CNN  — 

“When I can, I tell the truth.”

That’s the President of the United States trying to explain his very casual relationship to truth to ABC News’ White House reporter Jon Karl. It’s a statement that, like many things Trump says, is unintentionally revealing about what he considers facts and how much commitment he feels to ensure he is speaking the truth when communicating information to the public.

The reality is this: Trump tells the truth – defined as an agreed upon fact or facts – when it works for him. When established facts back up something Trump either innately believes to be true or something he wants to be true for political reasons, he is more than happy to tell the truth. But when the facts don’t back up a Trump view or claim, he has zero compunction in creating his own “truth” that works better for his purposes.

Here’s his full answer to Karl, which gives you an even better sense of what Trump thinks about truth:

“Well, I try. I do try … and I always want to tell the truth. When I can, I tell the truth. And sometimes it turns out to be where something happens that’s different or there’s a change, but I always like to be truthful.”

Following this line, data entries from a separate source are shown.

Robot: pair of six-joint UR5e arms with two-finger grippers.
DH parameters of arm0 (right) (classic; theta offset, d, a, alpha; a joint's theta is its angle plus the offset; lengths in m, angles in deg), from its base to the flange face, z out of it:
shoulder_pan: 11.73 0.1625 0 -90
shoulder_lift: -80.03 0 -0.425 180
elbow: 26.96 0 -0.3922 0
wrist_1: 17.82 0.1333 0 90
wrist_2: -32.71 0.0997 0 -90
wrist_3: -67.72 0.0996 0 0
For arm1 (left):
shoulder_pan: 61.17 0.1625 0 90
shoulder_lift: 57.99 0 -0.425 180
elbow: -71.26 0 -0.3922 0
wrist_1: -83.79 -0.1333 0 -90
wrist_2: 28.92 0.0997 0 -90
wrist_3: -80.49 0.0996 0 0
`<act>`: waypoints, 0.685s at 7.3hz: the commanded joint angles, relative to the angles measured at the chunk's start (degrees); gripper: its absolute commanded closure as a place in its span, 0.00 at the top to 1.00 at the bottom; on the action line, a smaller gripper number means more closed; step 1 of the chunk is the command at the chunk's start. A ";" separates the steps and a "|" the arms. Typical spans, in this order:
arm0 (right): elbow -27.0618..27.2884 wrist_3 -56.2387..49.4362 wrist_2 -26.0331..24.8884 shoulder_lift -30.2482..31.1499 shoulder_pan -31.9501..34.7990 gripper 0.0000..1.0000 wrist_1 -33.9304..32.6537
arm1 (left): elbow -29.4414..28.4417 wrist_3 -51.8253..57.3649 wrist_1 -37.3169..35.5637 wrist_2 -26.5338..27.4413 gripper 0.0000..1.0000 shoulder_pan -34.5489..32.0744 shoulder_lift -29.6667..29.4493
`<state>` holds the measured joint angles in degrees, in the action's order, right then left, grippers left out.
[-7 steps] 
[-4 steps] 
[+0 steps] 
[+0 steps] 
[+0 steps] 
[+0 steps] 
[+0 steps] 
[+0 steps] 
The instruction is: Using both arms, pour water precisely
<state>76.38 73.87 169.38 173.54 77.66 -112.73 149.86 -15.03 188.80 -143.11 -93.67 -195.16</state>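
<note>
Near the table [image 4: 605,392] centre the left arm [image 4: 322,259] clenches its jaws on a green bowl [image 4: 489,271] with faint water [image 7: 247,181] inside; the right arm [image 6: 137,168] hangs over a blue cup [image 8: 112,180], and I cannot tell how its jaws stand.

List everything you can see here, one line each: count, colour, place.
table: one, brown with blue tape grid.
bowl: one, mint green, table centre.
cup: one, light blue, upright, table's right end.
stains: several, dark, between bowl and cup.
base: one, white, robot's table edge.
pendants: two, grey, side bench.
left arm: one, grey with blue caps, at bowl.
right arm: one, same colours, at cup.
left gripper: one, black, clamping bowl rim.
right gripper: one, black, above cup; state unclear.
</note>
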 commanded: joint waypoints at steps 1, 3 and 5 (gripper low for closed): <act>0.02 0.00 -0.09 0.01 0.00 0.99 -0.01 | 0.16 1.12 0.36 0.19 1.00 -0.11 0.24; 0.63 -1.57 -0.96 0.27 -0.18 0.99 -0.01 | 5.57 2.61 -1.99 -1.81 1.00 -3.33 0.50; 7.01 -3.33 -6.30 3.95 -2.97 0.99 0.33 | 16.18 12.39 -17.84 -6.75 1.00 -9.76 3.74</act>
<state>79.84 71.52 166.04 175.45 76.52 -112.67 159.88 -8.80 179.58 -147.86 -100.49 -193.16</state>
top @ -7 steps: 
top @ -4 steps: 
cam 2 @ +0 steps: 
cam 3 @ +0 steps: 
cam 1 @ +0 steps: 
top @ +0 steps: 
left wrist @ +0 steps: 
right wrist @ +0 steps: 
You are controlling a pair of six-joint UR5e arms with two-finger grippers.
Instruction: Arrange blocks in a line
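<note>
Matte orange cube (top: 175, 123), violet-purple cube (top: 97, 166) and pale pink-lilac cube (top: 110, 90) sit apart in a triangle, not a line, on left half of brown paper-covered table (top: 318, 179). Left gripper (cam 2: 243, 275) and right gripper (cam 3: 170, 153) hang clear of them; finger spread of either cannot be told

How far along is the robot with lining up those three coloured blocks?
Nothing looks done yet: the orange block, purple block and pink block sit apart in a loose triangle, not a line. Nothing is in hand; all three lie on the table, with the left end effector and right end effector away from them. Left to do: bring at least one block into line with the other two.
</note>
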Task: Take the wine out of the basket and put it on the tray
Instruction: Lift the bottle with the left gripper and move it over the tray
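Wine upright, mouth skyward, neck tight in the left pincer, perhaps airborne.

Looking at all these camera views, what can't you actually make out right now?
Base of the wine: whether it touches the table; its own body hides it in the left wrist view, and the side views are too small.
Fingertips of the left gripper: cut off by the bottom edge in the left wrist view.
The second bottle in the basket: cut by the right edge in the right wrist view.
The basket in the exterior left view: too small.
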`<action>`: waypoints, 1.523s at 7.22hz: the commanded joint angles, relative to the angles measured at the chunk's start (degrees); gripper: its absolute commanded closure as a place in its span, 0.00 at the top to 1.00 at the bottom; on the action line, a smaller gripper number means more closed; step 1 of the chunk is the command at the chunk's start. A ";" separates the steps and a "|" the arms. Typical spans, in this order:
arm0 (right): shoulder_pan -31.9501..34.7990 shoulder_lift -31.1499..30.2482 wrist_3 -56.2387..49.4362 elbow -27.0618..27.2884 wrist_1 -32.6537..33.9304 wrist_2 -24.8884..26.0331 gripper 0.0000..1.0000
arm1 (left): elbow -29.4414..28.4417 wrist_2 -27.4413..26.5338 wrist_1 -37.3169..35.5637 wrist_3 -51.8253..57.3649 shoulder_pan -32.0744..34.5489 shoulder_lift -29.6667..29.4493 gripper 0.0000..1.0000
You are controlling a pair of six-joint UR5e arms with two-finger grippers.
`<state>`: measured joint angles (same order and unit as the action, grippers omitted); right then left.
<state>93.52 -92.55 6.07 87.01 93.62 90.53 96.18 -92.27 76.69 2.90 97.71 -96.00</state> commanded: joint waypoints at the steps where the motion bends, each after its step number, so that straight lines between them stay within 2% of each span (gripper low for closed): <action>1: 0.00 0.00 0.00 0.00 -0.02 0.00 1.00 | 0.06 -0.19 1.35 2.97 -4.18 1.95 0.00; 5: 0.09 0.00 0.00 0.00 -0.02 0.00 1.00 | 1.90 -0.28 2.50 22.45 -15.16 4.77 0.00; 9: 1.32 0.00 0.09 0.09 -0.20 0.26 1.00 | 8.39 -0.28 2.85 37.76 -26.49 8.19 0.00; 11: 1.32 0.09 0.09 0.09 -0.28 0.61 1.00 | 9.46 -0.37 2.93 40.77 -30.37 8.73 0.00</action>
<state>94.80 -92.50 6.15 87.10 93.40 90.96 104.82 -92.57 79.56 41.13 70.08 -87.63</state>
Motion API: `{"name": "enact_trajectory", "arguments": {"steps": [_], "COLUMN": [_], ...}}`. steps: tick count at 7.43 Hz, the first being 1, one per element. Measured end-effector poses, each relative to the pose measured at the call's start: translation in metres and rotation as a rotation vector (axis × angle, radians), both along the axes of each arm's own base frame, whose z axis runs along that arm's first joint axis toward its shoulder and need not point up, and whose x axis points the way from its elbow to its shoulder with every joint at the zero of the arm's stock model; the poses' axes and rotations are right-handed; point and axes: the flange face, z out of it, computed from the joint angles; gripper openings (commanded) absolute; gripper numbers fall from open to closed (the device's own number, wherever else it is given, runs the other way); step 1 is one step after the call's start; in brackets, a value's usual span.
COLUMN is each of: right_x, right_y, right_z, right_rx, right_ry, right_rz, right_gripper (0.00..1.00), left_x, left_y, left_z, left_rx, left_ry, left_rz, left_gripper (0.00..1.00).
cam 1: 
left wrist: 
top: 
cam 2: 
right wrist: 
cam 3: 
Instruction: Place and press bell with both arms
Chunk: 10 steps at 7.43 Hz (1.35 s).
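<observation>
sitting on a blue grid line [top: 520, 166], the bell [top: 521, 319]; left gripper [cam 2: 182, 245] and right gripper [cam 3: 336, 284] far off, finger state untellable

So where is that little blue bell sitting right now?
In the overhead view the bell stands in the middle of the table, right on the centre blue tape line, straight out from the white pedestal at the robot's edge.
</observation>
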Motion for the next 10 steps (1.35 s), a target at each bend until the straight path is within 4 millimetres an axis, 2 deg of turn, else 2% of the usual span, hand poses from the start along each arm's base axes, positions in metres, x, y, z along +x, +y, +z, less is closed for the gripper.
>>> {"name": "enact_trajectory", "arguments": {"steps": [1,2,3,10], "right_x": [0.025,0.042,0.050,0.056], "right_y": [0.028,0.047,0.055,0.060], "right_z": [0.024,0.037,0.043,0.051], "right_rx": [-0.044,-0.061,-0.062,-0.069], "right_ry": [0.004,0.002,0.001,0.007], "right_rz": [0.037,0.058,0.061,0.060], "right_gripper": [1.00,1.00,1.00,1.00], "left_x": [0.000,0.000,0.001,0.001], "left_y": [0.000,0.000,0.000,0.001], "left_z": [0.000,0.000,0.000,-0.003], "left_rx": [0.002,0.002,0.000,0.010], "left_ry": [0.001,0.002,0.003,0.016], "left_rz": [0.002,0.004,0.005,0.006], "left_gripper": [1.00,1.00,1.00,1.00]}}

The key to that answer is the seven words I cited above. But the rest is interesting too! Trump wants Karl to know that he does “want to tell the truth” and he gives it the old college “try.” But he gives up the game when he seeks to explain why and when he isn’t truthful. “Sometimes it turns out to be where something happens that’s different or there’s a change,” Trump tells Karl.

Go back and read that last sentence again. I dare you to figure out what Trump is even trying to say. As best I can tell, he seems to suggest that the facts change sometimes – and so when he cites facts and they do change, he can’t really be held responsible for that, now can he?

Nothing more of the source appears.